Directions for this task: In full and without alteration, write out the data below.

Collected data:
++++++

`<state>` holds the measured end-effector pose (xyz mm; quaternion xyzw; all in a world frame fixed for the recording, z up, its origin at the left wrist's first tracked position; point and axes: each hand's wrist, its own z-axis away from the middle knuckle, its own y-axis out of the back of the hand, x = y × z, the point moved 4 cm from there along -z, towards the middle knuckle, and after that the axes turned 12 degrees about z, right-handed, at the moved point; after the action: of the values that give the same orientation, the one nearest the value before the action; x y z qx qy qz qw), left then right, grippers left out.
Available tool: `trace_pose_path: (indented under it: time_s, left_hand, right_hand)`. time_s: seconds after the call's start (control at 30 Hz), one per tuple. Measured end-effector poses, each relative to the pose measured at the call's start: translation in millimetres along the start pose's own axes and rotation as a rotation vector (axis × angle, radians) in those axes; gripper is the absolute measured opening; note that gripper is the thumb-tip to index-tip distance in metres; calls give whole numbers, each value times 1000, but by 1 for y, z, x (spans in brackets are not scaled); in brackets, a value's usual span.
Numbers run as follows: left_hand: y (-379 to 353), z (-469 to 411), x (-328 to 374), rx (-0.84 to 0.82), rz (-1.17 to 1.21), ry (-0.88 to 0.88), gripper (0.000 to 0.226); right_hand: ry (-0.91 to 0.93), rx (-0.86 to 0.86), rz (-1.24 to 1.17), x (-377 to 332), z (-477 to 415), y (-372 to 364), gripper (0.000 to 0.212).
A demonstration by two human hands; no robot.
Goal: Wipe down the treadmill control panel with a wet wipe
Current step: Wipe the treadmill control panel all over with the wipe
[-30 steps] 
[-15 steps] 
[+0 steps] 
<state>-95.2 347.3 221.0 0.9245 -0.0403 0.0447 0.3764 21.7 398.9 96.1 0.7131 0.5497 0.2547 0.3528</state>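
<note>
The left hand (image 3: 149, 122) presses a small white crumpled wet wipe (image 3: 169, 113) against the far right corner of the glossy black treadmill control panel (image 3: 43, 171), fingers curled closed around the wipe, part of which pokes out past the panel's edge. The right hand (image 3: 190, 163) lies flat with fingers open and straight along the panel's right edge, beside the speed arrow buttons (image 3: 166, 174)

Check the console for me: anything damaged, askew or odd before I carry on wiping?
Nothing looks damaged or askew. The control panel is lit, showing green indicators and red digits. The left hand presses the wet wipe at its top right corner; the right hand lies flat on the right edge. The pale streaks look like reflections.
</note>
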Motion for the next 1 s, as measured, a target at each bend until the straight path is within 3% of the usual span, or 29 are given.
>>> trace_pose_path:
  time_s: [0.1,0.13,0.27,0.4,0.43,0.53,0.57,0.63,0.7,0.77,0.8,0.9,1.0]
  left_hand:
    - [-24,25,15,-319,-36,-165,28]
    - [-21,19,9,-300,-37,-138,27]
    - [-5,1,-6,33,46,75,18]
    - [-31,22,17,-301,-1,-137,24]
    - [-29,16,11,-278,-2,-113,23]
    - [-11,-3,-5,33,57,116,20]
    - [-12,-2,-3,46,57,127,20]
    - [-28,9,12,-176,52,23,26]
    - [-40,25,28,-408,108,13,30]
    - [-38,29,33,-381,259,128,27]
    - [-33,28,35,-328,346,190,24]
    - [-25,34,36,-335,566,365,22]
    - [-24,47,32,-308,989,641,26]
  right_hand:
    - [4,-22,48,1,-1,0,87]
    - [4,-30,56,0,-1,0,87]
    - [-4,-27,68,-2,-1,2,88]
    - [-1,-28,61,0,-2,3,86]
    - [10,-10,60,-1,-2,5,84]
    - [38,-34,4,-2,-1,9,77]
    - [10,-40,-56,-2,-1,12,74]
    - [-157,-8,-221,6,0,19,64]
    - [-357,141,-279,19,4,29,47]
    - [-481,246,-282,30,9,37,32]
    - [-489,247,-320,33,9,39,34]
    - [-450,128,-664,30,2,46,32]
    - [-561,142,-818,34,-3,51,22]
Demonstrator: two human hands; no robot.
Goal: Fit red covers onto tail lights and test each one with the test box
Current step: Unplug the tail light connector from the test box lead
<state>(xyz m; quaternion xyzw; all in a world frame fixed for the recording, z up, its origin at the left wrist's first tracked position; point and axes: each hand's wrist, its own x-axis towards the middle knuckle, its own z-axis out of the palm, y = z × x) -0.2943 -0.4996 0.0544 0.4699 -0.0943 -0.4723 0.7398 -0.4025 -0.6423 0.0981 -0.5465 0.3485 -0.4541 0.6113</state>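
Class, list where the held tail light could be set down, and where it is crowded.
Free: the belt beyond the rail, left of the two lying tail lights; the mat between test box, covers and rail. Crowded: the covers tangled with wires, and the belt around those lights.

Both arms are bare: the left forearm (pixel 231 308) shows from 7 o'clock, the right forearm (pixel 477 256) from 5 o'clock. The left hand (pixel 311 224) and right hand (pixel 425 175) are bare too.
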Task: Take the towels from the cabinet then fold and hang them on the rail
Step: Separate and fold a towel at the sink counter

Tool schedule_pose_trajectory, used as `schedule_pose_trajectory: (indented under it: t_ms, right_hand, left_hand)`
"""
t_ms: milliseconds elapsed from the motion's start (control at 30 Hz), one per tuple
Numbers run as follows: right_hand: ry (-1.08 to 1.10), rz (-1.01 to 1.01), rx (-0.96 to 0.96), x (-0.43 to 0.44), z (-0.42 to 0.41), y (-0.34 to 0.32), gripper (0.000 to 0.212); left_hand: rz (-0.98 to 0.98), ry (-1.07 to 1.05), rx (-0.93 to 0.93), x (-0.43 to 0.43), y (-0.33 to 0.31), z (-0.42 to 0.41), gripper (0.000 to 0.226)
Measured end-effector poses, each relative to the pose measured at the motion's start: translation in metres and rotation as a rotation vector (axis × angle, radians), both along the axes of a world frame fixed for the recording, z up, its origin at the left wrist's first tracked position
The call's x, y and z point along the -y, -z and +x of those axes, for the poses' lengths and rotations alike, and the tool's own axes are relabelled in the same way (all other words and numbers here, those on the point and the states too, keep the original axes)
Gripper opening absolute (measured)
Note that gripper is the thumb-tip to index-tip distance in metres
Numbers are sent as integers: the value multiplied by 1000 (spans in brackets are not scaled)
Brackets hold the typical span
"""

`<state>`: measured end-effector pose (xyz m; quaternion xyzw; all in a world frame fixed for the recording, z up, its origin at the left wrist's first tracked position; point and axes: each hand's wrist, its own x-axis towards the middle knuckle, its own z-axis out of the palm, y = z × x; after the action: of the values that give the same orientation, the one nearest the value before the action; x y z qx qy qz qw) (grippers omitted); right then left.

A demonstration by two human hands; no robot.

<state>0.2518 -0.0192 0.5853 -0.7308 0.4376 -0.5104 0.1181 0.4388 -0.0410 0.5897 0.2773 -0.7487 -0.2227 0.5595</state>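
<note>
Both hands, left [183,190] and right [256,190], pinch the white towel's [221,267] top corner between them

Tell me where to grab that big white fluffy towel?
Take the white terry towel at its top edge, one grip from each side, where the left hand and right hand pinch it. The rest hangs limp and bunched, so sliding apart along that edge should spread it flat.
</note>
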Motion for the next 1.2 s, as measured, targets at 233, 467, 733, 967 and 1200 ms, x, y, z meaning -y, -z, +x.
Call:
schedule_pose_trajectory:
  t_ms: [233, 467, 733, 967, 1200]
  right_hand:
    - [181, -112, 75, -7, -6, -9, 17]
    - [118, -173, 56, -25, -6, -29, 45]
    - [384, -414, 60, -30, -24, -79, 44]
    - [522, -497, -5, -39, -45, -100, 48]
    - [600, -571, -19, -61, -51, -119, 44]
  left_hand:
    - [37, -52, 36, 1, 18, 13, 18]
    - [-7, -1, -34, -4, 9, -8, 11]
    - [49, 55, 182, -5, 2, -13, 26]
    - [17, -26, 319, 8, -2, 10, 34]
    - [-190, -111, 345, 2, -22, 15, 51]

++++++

Written response:
`<state>` holds the measured end-effector pose (xyz mm; quaternion xyzw; all in a world frame fixed for the recording, z up, its origin at the left wrist's first tracked position; point and axes: each hand's wrist, its own z-axis away from the middle knuckle, its own y-axis out of the back of the hand, x = y × z, the point moved 4 cm from there along -z, towards the middle knuckle, and after that the axes turned 12 degrees about z, right-handed, at the moved point; after the action: of the values that give the same orientation, the one nearest the value before the action; x y z qx qy qz qw), left then right, grippers left out.
Available tool: `trace_pose_path: (indented under it: time_s, left_hand, right_hand)`. time_s: seconds after the call's start (control at 30 Hz), one per tuple. Measured end-effector poses, each relative to the pose measured at the call's start: translation in millimetres along the start pose's own axes and rotation as a rotation vector (axis × angle, radians) in those axes; gripper is the absolute measured opening; note that gripper is the thumb-tip to index-tip distance in metres; calls give whole numbers, each value times 1000, but by 1 for y, z, x (spans in brackets are not scaled); in brackets, a value's usual span.
Numbers run as follows: left_hand: y (-379 to 353), z (-469 to 411), x (-328 to 374), rx (-0.84 to 0.82), rz (-1.17 to 1.21), ry (-0.88 to 0.88), gripper (0.000 to 0.226); right_hand: ry (-0.91 to 0.93), rx (-0.86 to 0.86), rz (-1.24 to 1.17), x (-377 to 332), z (-477 to 415), y (-372 to 364), gripper (0.000 to 0.212).
A demonstration by two human hands; no robot.
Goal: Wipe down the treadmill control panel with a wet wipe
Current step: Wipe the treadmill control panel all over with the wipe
[-30 steps] 
[-15 steps] 
[+0 steps] 
<state>-95.2 347.3 221.0 0.9245 -0.0403 0.0447 0.3764 21.7 398.9 96.1 0.7131 0.5497 0.2547 0.3528</state>
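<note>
The left hand (image 3: 149, 122) presses a small white crumpled wet wipe (image 3: 169, 113) against the far right corner of the glossy black treadmill control panel (image 3: 43, 171), fingers curled closed around the wipe, part of which pokes out past the panel's edge. The right hand (image 3: 190, 163) lies flat with fingers open and straight along the panel's right edge, beside the speed arrow buttons (image 3: 166, 174)

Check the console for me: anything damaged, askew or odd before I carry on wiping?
Nothing looks damaged or askew. The control panel is lit, showing green indicators and red digits. The left hand presses the wet wipe at its top right corner; the right hand lies flat on the right edge. The pale streaks look like reflections.
</note>
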Motion for the next 1 s, as measured, a target at each bend until the straight path is within 3% of the usual span, or 29 are given.
>>> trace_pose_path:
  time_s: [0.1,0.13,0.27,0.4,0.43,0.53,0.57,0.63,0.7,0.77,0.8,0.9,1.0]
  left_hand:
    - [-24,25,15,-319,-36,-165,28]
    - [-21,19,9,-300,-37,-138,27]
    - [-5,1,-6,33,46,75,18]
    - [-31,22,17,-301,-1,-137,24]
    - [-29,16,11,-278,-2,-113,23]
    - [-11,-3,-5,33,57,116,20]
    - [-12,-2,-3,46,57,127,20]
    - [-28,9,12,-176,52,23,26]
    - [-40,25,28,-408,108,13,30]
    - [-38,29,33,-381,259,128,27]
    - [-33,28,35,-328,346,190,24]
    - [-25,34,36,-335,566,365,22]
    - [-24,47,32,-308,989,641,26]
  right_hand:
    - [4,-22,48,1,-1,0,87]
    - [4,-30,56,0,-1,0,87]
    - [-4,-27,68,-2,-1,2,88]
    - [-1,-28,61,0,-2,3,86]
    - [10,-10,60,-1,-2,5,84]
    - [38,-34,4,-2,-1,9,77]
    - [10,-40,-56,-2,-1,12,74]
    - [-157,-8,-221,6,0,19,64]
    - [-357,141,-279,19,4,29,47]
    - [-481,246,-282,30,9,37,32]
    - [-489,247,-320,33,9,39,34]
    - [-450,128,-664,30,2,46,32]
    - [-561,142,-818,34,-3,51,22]
Demonstrator: two human hands; no robot.
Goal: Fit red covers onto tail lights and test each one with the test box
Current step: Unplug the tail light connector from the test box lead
<state>(xyz m; quaternion xyzw; all in a world frame fixed for the recording, z up, its origin at the left wrist's first tracked position; point and axes: each hand's wrist, its own x-axis towards the middle knuckle, its own z-axis out of the palm, y = z × x) -0.2943 -0.4996 0.0544 0.4699 -0.0943 -0.4723 0.7398 -0.4025 -0.6423 0.0981 -0.5465 0.3485 -0.4541 0.6113</state>
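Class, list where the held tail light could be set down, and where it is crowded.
Free: the belt beyond the rail, left of the two lying tail lights; the mat between test box, covers and rail. Crowded: the covers tangled with wires, and the belt around those lights.

Both arms are bare: the left forearm (pixel 231 308) shows from 7 o'clock, the right forearm (pixel 477 256) from 5 o'clock. The left hand (pixel 311 224) and right hand (pixel 425 175) are bare too.
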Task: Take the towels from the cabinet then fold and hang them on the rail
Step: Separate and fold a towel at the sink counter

Tool schedule_pose_trajectory, used as `schedule_pose_trajectory: (indented under it: t_ms, right_hand, left_hand)`
"""
t_ms: milliseconds elapsed from the motion's start (control at 30 Hz), one per tuple
Numbers run as follows: right_hand: ry (-1.08 to 1.10), rz (-1.01 to 1.01), rx (-0.96 to 0.96), x (-0.43 to 0.44), z (-0.42 to 0.41), y (-0.34 to 0.32), gripper (0.000 to 0.212); left_hand: rz (-0.98 to 0.98), ry (-1.07 to 1.05), rx (-0.93 to 0.93), x (-0.43 to 0.43), y (-0.33 to 0.31), z (-0.42 to 0.41), gripper (0.000 to 0.226)
Measured end-effector poses, each relative to the pose measured at the motion's start: translation in metres and rotation as a rotation vector (axis × angle, radians), both along the axes of a world frame fixed for the recording, z up, its origin at the left wrist's first tracked position
The call's x, y and z point along the -y, -z and +x of those axes, for the poses' lengths and rotations alike, and the tool's own axes are relabelled in the same way (all other words and numbers here, those on the point and the states too, keep the original axes)
Gripper opening absolute (measured)
Note that gripper is the thumb-tip to index-tip distance in metres
Numbers are sent as integers: the value multiplied by 1000 (spans in brackets are not scaled)
Brackets hold the typical span
"""

`<state>`: measured end-effector pose (xyz m; quaternion xyzw; all in a world frame fixed for the recording, z up, its origin at the left wrist's first tracked position; point and axes: each hand's wrist, its own x-axis towards the middle knuckle, its own z-axis out of the palm, y = z × x; after the action: of the values that give the same orientation, the one nearest the value before the action; x y z qx qy qz qw) (grippers omitted); right then left.

A demonstration by two human hands; no robot.

<state>0.2518 -0.0192 0.5853 -0.7308 0.4376 -0.5104 0.1181 0.4388 -0.0410 0.5897 0.2773 -0.7487 -0.2227 0.5595</state>
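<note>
Both hands, left [183,190] and right [256,190], pinch the white towel's [221,267] top corner between them

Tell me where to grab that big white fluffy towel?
Take the white terry towel at its top edge, one grip from each side, where the left hand and right hand pinch it. The rest hangs limp and bunched, so sliding apart along that edge should spread it flat.
</note>
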Motion for the next 1.2 s, as measured, targets at 233, 467, 733, 967 and 1200 ms, x, y, z meaning -y, -z, +x.
Call:
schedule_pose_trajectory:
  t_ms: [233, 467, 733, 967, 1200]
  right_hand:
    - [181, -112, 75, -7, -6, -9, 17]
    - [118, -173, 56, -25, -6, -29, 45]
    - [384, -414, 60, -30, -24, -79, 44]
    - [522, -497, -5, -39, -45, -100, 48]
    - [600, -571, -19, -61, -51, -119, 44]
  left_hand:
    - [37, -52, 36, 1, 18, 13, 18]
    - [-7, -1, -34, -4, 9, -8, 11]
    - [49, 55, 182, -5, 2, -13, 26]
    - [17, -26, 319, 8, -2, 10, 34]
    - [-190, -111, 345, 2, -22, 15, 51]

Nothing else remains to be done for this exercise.